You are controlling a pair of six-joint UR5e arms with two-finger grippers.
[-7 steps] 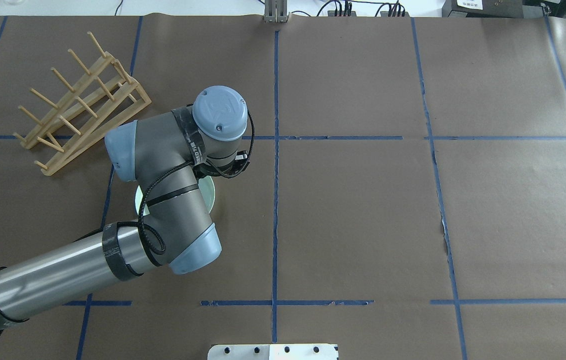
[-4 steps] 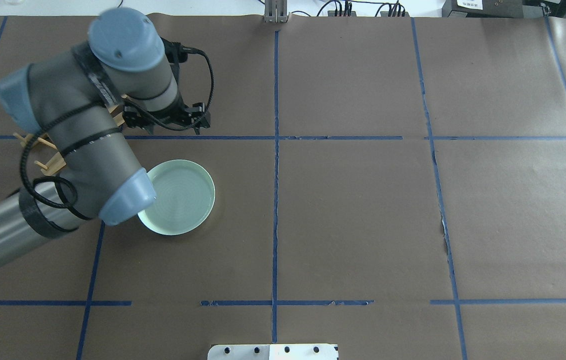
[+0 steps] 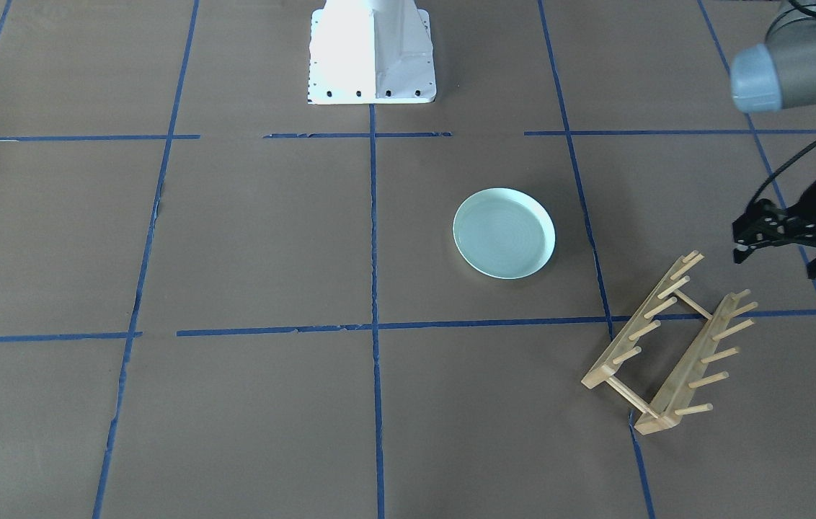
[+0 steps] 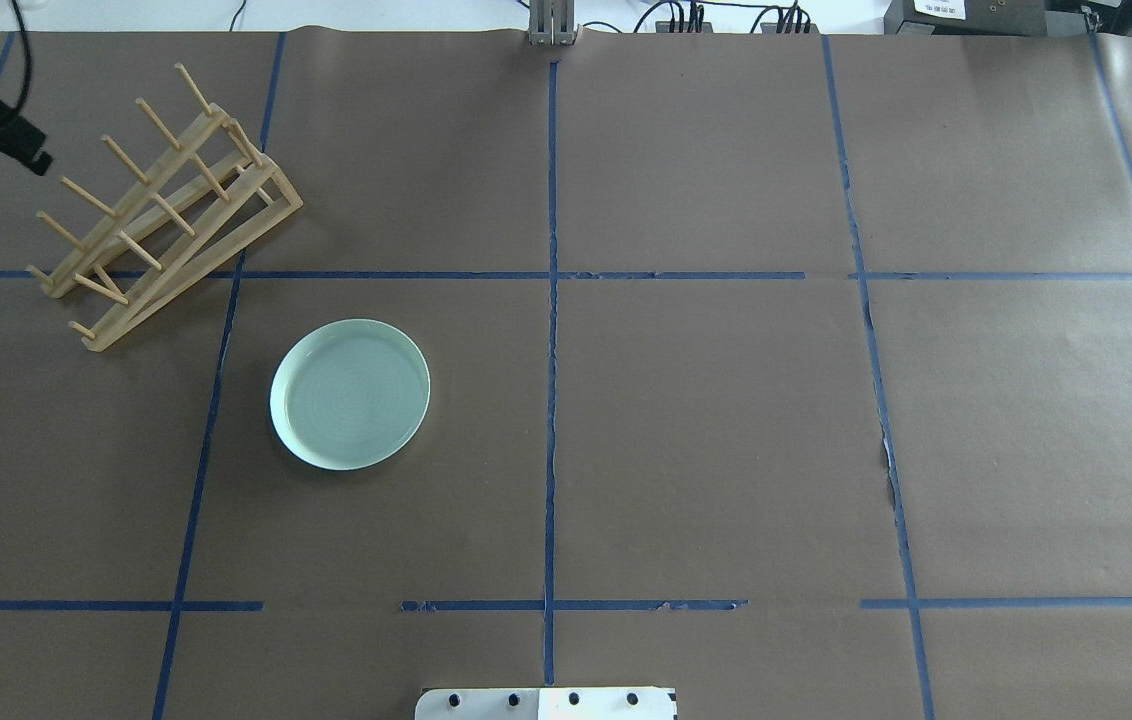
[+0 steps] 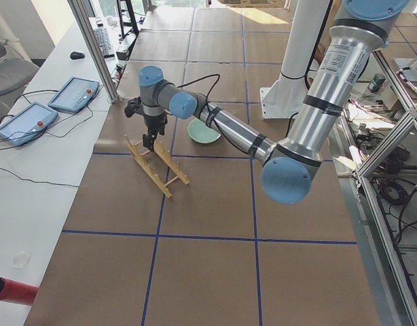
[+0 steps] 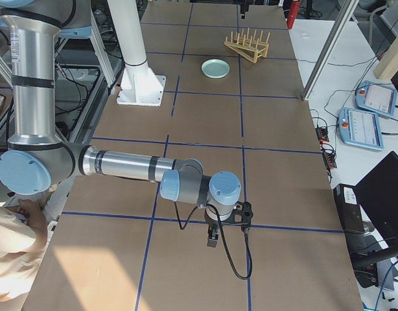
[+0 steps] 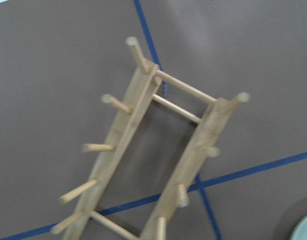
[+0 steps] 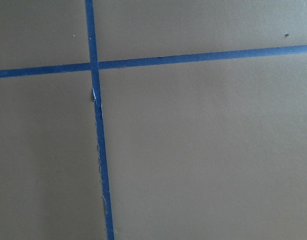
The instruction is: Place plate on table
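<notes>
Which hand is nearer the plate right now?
Left. The left hand hangs by the wooden rack, near the plate; the right hand is far off toward the table's opposite end.

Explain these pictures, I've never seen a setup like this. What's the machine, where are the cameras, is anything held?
Two robot arms, each ending in a two-finger pincer. Cameras look from above, from across the table, from both ends and from each wrist. On the table lie a green plate and, apart from it, a wooden rack. The left pincer hangs open and empty near the rack. The right pincer is far off toward the other end; open or shut, I cannot tell.
</notes>
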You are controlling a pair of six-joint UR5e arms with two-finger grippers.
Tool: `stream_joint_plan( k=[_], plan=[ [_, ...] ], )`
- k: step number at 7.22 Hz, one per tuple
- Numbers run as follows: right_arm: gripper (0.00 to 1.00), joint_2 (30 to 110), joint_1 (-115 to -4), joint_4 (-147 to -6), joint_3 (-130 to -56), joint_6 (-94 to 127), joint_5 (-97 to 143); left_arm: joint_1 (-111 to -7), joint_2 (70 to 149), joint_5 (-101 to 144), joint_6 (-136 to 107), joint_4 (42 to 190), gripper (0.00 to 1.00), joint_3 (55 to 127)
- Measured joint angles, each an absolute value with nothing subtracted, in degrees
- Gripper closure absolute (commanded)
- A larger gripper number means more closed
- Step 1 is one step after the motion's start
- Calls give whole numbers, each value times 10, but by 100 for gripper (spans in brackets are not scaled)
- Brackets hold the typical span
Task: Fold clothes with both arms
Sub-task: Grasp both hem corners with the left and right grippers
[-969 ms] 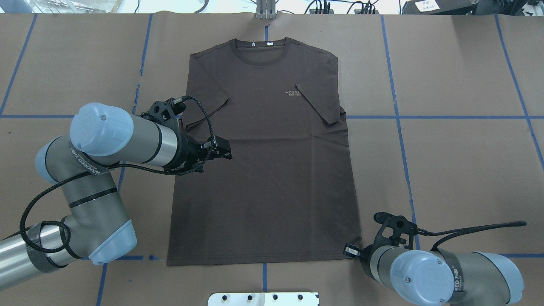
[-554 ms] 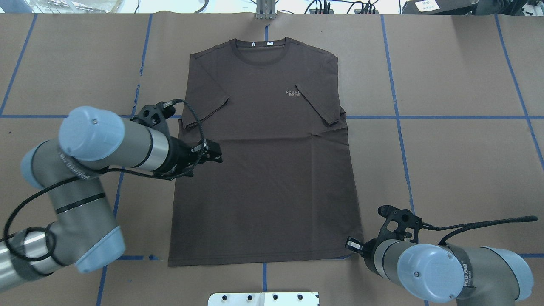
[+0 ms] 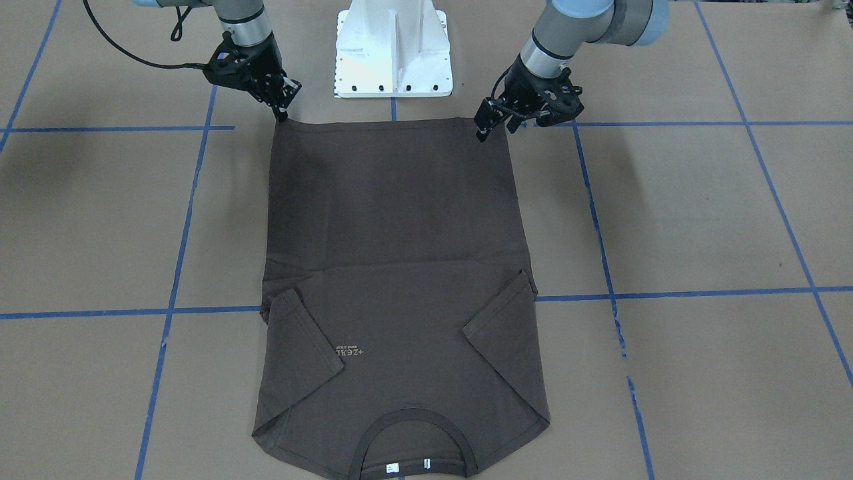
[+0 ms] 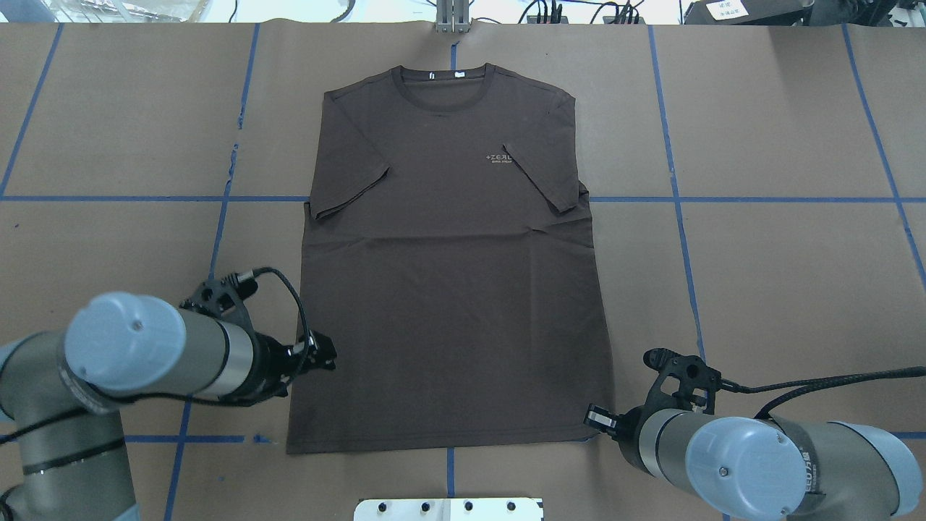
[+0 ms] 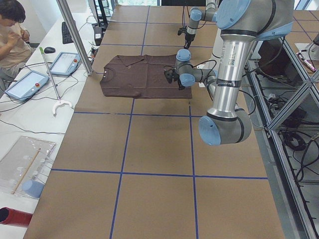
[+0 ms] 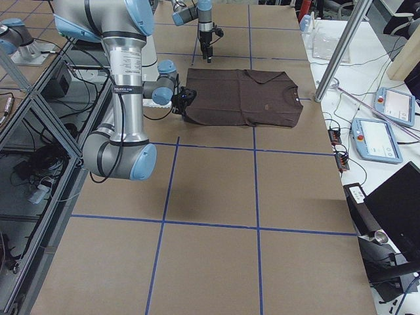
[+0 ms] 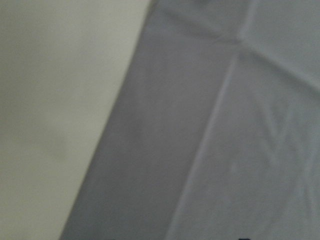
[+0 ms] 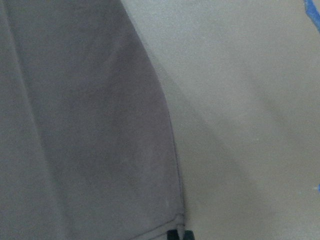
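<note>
A dark brown short-sleeved cotton T-shirt [image 4: 448, 289] lies flat, chest up, on the brown paper-covered desk [image 4: 759, 275], which is crossed by blue tape lines. Its ribbed round collar [image 3: 413, 416] points away from the robot, and its hem lies toward the white pedestal base [image 3: 393, 53]. Both sleeves are folded in over the chest. The left fingers [image 4: 325, 356] hang over the shirt's side edge, a little up from the hem corner on that side. From here I cannot tell whether they touch the cloth, or whether they are spread or pressed together. The right fingers [image 3: 282, 115] sit right at the other hem corner, tips against the cloth's edge. I cannot make out whether they pinch it.
</note>
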State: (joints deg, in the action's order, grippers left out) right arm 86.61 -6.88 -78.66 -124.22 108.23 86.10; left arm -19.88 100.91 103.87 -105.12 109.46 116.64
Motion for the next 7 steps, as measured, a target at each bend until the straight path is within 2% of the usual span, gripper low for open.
stream_joint_plan(
  k=[5,6,7],
  plan=[
    [100,866,-68,-786,-1245,1082,861,-113,994,994,-1096,1051,26,1159],
    [100,866,-68,-786,-1245,1082,861,-109,993,994,-1099,1050,30,1157],
    [100,866,-68,-786,-1245,1082,860,-108,993,994,-1100,1050,39,1155]
  ],
)
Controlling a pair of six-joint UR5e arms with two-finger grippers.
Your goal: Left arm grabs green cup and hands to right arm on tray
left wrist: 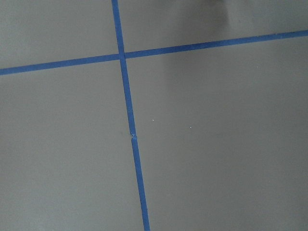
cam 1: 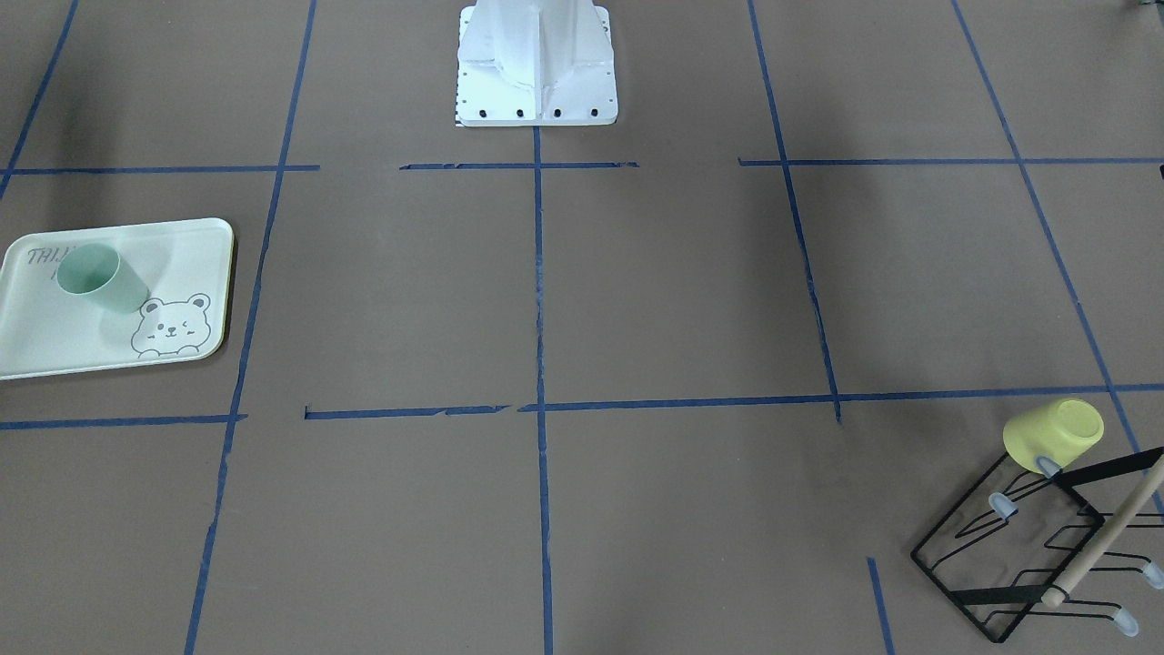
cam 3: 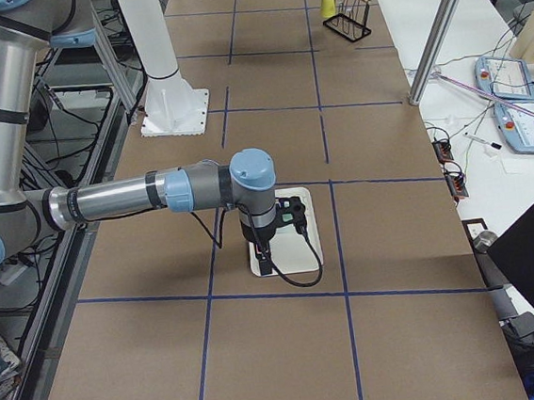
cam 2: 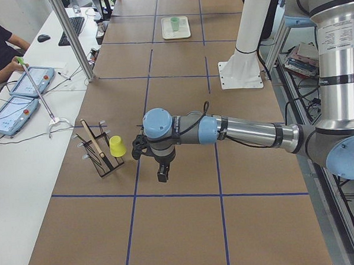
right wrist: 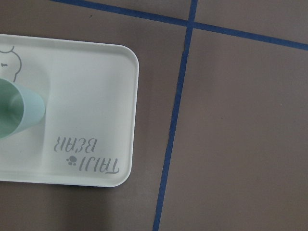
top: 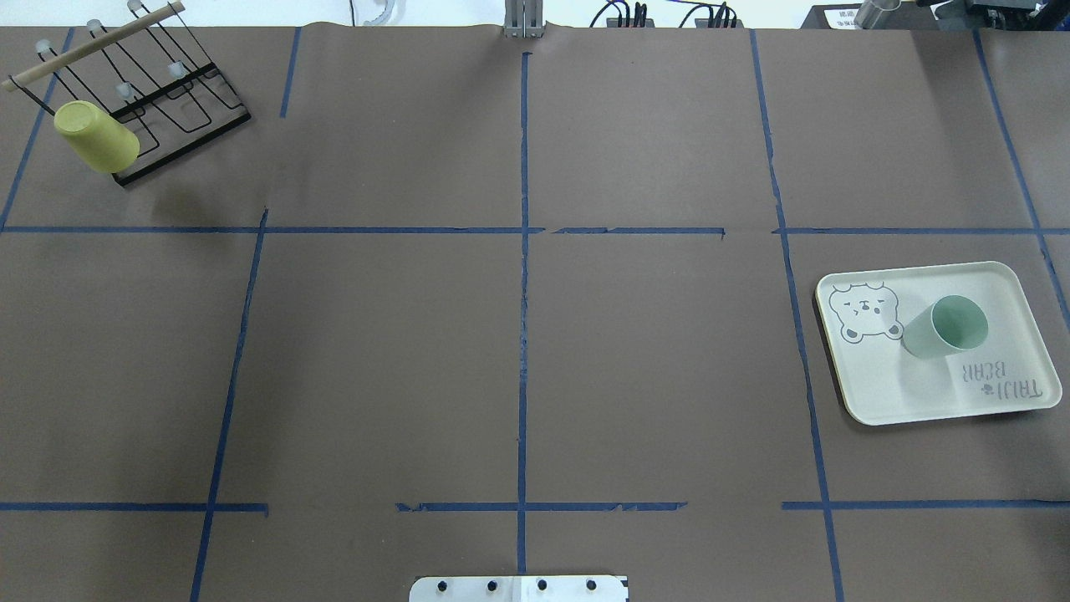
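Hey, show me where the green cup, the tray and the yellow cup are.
green cup (top: 945, 328), overhead exterior view, just inside its open mouth.
tray (top: 911, 391), overhead exterior view, bare floor near its front edge.
yellow cup (top: 100, 142), overhead exterior view, its side wall.

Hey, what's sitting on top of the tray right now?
Only the green cup, upright with its mouth up, beside the bear drawing. The tray surface beneath the cup is covered, so anything under it cannot be seen.

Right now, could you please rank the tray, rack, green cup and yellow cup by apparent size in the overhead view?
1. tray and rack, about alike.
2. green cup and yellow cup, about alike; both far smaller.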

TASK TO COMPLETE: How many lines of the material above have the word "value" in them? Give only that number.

SOLUTION FOR THIS PROBLEM: 2